### YOUR ASSIGNMENT:
What lines in the records include the string "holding"? Return each one.

### EXTRACTED ENTRIES:

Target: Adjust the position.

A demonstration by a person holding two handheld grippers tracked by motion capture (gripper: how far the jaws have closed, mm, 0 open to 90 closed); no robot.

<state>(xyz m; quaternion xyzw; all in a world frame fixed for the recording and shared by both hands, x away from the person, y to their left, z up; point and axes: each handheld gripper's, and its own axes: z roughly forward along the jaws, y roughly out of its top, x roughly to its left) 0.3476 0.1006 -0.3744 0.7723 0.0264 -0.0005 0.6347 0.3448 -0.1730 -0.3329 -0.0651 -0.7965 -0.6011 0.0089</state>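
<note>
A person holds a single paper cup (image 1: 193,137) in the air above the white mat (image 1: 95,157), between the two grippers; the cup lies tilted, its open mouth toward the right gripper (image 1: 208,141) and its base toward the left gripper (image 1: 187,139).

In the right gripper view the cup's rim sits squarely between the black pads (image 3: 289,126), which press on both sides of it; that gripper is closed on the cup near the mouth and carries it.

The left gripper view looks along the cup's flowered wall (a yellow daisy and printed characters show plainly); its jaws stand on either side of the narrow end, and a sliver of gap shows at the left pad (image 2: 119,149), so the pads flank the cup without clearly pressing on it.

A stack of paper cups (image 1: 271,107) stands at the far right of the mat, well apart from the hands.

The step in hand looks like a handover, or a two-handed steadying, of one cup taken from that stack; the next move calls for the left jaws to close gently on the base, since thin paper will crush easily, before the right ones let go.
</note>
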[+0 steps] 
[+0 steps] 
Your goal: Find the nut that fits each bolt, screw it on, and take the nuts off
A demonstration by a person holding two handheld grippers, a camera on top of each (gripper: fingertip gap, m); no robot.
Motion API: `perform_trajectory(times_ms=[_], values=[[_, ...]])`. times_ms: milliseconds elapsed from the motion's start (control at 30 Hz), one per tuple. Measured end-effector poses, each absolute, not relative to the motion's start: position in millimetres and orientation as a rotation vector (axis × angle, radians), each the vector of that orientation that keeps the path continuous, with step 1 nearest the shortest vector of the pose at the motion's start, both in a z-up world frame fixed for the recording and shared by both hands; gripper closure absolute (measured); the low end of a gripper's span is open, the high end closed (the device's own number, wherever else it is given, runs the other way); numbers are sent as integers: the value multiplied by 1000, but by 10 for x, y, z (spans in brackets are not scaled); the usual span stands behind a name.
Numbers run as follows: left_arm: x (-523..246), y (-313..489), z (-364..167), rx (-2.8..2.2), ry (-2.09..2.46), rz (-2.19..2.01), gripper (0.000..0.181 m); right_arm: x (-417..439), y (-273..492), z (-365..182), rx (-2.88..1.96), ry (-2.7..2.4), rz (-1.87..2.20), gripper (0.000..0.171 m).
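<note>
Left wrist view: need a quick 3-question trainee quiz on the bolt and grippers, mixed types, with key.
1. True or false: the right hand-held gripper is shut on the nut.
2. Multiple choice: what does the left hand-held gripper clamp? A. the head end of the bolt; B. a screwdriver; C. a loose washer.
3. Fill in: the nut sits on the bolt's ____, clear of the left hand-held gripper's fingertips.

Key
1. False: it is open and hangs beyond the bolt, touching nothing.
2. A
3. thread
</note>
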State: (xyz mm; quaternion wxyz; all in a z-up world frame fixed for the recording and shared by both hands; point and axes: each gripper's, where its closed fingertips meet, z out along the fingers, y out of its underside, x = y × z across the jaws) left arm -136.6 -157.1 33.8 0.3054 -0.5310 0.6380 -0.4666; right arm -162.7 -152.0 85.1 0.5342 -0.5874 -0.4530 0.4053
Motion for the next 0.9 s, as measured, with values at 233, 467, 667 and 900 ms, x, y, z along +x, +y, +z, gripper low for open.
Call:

### RESPONSE FOR THIS EXERCISE:
A demonstration by a person holding two handheld grippers tracked by motion capture (gripper: how far the jaws have closed, mm, 0 open to 90 closed); no robot.
A demonstration by a person holding two handheld grippers, a camera on top of each (gripper: fingertip gap, m); no robot.

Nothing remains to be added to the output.